According to a human rights organization, the Taliban killed 13 ethnic Hazaras who had surrendered to them


Taliban fighters patrol a market in Kabul, Afghanistan. Photo: AP Photo/Bernat Armangue

According to a leading rights group, Taliban militants massacred 13 ethnic Hazaras, most of whom were Afghan soldiers who had surrendered to the insurgency.

According to an investigation by Amnesty International, the executions took place on August 30 in the village of Kahor in Daykundi province in central Afghanistan.

Eleven of the dead were Afghan national security forces soldiers, while the other two were civilians, one of which was a 17-year-old female.

The claimed executions occurred around two weeks after the Taliban launched a blitz attack across Afghanistan, ending in their seizure of Kabul. Taliban commanders tried to reassure Afghans at the time that they had changed from their former brutal reign in the late 1990s.

The world has been watching to see if the Taliban will follow through on their promises of tolerance and inclusion for women and ethnic minorities, including Shiite Hazaras. However, the international world has expressed its displeasure with Taliban activities thus far, such as increasing restrictions on women and the appointment of an all-male cabinet.

Around 9 percent of Afghanistan's 36 million people are Hazaras.

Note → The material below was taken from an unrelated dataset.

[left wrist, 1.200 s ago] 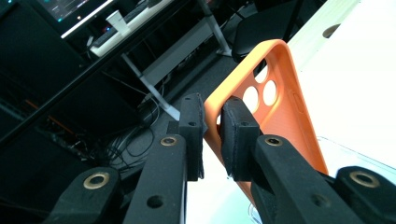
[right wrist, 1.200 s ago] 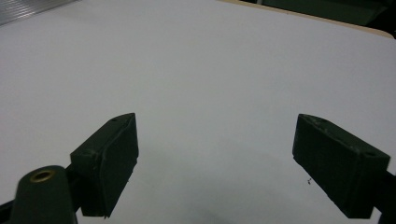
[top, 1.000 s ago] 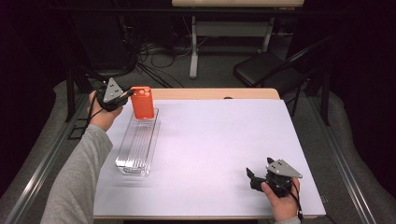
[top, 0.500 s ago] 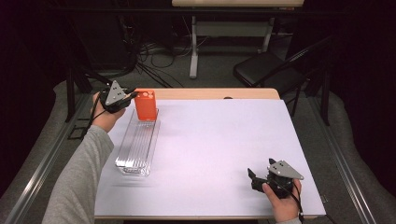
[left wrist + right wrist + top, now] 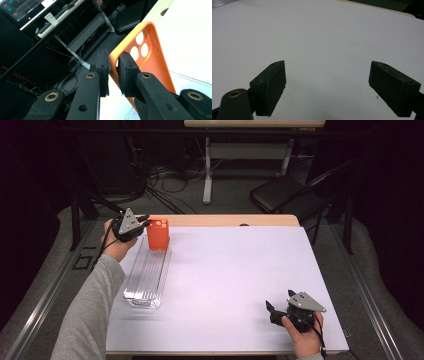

Because they are Shiite Muslims in a Sunni-majority country, they are frequently targeted.

"These cold-blooded executions (of the Hazaras) are further proof that the Taliban are committing the same horrific abuses they were notorious for during their previous rule of Afghanistan," said Amnesty International's secretary-general, Agnes Callamard.

The Taliban's Zabihullah Mujahid and Bilal Karimi did not respond to requests for comment from The Associated Press.

According to the rights group, Sadiqullah Abed, the Taliban-appointed chief of police for Daykundi, denied any killings and only stated that a Taliban member was wounded in an attack in the province.

According to the Amnesty International study, the Taliban took control of Daykundi province on August 14, and an estimated 34 former soldiers sought refuge in the Khidir district. The soldiers opted to surrender to the Taliban despite having government military equipment and firearms with them.

Mohammad Azim Sedaqat, the group's leader, arranged for the weapons to be decommissioned in the presence of Taliban militants.

According to Amnesty International's report, on August 30, an estimated 300 Taliban gunmen arrived in a vehicle near Dahani Qul hamlet, where security forces members were staying, some with family members. Taliban gunmen apprehended the security forces as they sought to leave the area with their families and opened fire on the crowd, killing a 17-year-old girl called Masuma. A soldier retaliated, killing one Taliban fighter and injuring another.

According to the story, the Taliban continued to shoot as the family retreated, killing two soldiers. According to the rights group, the Taliban brought nine security forces to a nearby river basin and executed them after they surrendered.

Amnesty International said it had verified photographs and video evidence taken after the killings.